#7 The Sibyl, Increasing Price with Every Rejection

So we were talked before about the Tarquinius Superbus who was the last King of Romans, before the Roman Republic was found by overthrowing him.

Michelangelo’s rendering of the Erythraean Sibyl

One day, a woman arrived to Tarquinius Superbus, claiming she has nine prophecy books, with a huge price. Thinking the price is too high, Tarquinius rejected the offer. Instead of leaving, the woman burnt three of the books, and repeated the offer with the same price, for the remaining six books. This time Tarquinius was a little bit hesitating, but he rejected again. The woman burnt another three books and offered the same price for remaining three books. Tarquinius purchased the books and reserved them in the Temple of Jupiter on the Capitoline Hill.

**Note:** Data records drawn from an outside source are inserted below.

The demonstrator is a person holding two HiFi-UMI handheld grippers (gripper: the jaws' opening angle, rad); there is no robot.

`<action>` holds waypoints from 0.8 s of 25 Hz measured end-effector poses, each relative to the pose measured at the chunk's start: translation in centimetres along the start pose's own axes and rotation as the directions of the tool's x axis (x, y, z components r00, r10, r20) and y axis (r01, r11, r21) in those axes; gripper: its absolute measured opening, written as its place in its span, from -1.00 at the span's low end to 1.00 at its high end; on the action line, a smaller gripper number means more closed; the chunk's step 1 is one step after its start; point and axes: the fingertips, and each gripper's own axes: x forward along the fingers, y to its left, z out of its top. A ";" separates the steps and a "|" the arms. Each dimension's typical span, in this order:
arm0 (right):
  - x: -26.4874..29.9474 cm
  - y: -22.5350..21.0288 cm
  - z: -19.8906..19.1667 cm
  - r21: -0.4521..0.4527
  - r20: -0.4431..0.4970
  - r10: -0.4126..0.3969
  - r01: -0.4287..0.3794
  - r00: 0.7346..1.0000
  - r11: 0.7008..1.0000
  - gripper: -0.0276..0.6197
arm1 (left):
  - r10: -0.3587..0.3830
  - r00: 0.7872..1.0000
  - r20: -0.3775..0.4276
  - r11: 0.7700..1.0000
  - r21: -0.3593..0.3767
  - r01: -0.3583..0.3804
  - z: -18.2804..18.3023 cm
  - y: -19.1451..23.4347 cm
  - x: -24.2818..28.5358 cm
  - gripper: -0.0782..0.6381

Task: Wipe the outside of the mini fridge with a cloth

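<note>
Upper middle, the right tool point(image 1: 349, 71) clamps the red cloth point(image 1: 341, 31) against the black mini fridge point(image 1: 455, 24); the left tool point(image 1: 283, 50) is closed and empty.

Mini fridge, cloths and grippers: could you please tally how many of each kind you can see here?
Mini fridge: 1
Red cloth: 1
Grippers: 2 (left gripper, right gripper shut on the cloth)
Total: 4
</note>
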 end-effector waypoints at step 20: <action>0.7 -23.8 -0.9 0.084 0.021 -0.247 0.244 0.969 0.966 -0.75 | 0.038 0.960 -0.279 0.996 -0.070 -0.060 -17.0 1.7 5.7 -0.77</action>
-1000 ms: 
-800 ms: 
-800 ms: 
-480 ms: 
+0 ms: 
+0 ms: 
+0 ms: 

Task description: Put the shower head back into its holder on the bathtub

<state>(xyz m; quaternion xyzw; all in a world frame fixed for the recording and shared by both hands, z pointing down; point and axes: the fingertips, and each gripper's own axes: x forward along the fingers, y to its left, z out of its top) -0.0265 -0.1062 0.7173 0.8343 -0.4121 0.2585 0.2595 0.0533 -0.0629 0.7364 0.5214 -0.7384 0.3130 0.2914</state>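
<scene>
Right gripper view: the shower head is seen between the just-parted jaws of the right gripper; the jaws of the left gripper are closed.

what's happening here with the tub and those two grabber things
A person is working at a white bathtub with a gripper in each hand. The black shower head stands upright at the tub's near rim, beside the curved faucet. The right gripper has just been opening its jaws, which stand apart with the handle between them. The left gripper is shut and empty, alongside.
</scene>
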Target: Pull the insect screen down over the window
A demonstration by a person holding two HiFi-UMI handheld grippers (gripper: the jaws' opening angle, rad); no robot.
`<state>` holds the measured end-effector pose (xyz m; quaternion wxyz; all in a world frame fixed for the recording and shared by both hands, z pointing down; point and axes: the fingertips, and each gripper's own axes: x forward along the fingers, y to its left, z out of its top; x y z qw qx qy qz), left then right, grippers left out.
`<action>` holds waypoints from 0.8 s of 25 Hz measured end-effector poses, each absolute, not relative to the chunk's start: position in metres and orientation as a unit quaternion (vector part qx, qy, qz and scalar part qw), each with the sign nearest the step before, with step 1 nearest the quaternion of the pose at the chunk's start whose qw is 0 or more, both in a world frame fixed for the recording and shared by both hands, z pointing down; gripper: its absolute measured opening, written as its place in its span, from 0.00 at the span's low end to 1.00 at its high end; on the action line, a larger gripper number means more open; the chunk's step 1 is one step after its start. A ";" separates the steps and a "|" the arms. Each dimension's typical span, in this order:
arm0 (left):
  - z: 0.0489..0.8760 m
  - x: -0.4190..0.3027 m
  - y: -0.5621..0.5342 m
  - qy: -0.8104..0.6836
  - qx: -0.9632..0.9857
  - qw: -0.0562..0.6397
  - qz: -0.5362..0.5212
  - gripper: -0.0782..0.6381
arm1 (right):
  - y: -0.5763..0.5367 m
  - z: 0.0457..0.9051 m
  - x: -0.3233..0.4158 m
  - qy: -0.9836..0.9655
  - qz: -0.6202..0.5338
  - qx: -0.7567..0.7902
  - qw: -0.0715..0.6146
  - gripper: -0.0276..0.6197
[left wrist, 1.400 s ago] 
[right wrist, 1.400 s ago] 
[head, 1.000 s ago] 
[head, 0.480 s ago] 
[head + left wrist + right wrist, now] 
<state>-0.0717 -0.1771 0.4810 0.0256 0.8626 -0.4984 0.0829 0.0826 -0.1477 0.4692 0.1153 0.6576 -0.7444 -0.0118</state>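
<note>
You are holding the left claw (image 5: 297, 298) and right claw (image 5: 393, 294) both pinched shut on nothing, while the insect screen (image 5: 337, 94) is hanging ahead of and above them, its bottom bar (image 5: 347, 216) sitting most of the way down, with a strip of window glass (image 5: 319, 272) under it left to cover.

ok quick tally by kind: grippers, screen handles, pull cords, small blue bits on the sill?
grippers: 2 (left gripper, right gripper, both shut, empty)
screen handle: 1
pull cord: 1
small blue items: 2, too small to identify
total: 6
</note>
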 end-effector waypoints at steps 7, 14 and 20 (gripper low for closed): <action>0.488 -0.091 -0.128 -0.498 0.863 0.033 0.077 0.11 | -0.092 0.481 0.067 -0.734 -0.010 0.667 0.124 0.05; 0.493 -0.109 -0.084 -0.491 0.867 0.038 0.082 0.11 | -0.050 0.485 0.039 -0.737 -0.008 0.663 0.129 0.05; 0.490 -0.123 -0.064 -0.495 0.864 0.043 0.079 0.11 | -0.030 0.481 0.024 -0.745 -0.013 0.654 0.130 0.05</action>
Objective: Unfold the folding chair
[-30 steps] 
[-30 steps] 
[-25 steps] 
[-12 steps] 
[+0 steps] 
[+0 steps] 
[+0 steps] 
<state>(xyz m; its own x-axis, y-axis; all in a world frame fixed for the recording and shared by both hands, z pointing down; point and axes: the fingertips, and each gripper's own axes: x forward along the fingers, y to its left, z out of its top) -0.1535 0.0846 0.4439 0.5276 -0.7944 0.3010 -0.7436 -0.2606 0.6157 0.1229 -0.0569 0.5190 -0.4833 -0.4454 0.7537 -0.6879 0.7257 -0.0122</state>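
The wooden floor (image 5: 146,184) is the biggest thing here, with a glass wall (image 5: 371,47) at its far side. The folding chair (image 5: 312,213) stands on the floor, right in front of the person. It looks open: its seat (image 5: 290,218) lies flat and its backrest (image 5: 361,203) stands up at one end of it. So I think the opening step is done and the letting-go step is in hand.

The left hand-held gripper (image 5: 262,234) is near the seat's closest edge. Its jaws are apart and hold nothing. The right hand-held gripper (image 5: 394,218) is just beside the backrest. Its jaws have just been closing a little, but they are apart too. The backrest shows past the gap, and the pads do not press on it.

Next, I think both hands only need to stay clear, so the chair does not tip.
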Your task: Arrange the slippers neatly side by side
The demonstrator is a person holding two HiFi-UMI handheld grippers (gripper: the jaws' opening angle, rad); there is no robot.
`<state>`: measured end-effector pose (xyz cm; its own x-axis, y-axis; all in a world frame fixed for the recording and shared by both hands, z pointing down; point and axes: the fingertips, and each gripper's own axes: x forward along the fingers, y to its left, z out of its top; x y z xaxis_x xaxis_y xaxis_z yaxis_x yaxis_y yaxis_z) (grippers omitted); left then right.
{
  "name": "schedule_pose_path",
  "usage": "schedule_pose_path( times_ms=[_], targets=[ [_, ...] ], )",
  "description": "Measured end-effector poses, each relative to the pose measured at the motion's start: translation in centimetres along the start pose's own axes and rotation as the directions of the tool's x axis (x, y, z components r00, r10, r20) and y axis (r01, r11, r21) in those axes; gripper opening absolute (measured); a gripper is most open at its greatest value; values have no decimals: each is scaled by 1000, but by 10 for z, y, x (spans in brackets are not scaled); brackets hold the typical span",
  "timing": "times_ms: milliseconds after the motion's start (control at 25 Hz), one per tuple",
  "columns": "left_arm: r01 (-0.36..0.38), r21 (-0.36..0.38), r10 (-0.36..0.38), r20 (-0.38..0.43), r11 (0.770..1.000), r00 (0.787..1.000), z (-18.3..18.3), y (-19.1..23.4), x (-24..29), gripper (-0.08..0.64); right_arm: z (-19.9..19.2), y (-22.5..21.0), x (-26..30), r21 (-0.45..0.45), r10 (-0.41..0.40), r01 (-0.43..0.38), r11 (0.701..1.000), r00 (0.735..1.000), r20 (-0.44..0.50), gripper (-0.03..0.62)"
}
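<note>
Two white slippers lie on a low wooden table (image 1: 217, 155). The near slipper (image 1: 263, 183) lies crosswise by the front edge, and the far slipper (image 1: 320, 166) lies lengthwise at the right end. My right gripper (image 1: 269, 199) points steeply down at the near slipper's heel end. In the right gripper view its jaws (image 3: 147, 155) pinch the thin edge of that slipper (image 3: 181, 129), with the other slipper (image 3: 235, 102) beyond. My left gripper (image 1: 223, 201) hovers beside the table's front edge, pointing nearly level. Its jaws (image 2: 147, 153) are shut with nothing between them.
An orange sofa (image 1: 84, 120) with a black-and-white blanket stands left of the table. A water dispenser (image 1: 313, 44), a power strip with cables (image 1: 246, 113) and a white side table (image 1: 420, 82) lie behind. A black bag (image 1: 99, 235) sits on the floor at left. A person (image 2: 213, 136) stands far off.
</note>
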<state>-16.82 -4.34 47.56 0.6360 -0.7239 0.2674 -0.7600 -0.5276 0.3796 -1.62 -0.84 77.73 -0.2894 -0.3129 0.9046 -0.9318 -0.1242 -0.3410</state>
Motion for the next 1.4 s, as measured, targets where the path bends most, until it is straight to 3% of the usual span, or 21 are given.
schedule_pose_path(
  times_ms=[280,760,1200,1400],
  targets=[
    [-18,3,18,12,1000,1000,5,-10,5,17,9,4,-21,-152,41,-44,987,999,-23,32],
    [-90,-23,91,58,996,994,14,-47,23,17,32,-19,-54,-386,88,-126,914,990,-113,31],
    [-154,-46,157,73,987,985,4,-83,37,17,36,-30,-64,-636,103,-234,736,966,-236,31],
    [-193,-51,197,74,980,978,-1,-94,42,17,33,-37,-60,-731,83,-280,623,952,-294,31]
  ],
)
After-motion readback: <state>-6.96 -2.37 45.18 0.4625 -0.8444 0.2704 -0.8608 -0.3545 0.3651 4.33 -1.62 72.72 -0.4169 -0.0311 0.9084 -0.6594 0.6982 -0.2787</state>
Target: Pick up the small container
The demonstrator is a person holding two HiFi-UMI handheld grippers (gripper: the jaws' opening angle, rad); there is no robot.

This is a very interesting story, we can see similar patterns in different movies of today, but not by decreasing what is sold, but increasing the price when asking the second time.

I think it simulates a discount, the other way around. We feel stressed, because we see that we could buy something cheaper if we didn’t reject, and it will become more expensive the next time, which means, if we buy it, it will be buying the same thing for lesser price.

While seeing it as an impressive way of negotiating, personally, I have never seen it working in real life, not because it doesn’t work, but nobody tried. But also maybe nobody tried because it doesn’t work?

At the end, these are all stories. Not real life.